Task details - Give an exact copy of the data that follows.

Given information -

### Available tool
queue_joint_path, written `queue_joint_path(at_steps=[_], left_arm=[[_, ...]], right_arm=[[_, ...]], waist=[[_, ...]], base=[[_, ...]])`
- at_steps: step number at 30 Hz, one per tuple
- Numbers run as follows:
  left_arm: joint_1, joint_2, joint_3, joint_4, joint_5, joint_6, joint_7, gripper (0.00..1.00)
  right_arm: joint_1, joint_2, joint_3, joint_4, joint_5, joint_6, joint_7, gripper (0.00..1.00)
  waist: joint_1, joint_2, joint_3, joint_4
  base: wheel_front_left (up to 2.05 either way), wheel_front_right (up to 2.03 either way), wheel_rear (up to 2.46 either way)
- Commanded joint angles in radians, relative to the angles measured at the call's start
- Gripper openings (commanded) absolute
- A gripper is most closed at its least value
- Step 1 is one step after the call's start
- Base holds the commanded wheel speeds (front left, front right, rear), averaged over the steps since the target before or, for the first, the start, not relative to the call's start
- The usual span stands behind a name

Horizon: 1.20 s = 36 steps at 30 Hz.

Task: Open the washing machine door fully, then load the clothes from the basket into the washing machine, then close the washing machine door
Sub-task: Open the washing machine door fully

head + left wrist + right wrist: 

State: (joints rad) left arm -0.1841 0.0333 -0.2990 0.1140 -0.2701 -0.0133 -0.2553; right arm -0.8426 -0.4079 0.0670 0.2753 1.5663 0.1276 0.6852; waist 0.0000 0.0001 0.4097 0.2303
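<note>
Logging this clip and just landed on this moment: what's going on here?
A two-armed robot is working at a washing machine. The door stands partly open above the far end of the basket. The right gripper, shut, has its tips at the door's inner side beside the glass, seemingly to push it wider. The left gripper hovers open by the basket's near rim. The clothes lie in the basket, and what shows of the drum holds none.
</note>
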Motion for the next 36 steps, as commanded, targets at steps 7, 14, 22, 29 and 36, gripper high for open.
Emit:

Output for this exercise -
### Available tool
queue_joint_path, written `queue_joint_path(at_steps=[_], left_arm=[[_, ...]], right_arm=[[_, ...]], waist=[[_, ...]], base=[[_, ...]])`
- at_steps: step number at 30 Hz, one per tuple
- Numbers run as follows:
  left_arm: joint_1, joint_2, joint_3, joint_4, joint_5, joint_6, joint_7, gripper (0.00..1.00)
  right_arm: joint_1, joint_2, joint_3, joint_4, joint_5, joint_6, joint_7, gripper (0.00..1.00)
  waist: joint_1, joint_2, joint_3, joint_4
  base: wheel_front_left (up to 2.05 either way), wheel_front_right (up to 2.03 either way), wheel_rear (up to 2.46 either way)
- Commanded joint angles in radians, relative to the angles measured at the call's start
- Gripper openings (commanded) absolute
- A gripper is most closed at its least value
- Step 1 is one step after the call's start
- Base holds the commanded wheel speeds (front left, front right, rear), averaged over the steps since the target before or, for the first, the start, not relative to the call's start
- The usual span stands behind a name

Horizon: 1.20 s = 36 steps at 30 Hz.

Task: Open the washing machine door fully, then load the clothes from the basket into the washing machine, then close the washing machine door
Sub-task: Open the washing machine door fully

head + left wrist + right wrist: 

State: (joints rad) left arm -0.1841 0.0333 -0.2990 0.1140 -0.2701 -0.0133 -0.2553; right arm -0.8426 -0.4079 0.0670 0.2753 1.5663 0.1276 0.6852; waist 0.0000 0.0001 0.4097 0.2303
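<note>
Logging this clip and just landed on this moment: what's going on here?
A two-armed robot is working at a washing machine. The door stands partly open above the far end of the basket. The right gripper, shut, has its tips at the door's inner side beside the glass, seemingly to push it wider. The left gripper hovers open by the basket's near rim. The clothes lie in the basket, and what shows of the drum holds none.
</note>
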Motion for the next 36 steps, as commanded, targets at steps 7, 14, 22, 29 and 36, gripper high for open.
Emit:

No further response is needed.